# What the task asks:
Search the data below for the string "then". Extract every line that contains it.

^^^^

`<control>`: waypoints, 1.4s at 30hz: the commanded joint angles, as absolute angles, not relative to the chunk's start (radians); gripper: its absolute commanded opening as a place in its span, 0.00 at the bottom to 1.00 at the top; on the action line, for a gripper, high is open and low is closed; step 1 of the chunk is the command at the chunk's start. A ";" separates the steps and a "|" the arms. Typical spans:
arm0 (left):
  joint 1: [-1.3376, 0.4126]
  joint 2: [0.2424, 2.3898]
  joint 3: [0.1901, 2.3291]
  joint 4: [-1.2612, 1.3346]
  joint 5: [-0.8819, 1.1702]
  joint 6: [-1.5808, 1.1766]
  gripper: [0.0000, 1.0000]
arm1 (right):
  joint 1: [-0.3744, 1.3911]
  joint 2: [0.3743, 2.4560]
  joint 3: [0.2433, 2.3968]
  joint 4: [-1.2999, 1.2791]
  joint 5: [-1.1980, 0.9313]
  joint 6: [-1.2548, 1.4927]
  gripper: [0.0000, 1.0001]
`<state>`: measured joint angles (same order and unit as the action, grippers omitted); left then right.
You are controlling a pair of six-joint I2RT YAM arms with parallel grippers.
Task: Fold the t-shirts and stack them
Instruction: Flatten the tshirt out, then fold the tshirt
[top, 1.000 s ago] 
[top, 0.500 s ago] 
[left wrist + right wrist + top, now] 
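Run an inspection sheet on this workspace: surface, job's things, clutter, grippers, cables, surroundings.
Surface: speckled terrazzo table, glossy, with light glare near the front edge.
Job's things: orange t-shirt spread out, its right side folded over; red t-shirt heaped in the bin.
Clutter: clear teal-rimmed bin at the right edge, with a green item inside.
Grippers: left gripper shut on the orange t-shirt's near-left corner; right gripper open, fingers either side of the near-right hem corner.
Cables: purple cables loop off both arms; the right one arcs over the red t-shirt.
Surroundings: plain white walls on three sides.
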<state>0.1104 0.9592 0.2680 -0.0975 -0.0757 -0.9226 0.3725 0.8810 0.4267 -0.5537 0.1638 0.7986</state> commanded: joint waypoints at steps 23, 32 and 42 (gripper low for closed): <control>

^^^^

# Response to the task:
`<state>`: measured joint angles (same order and unit as the action, grippers omitted); left then right.
Instruction: Flatten the tshirt out, then fold the tshirt

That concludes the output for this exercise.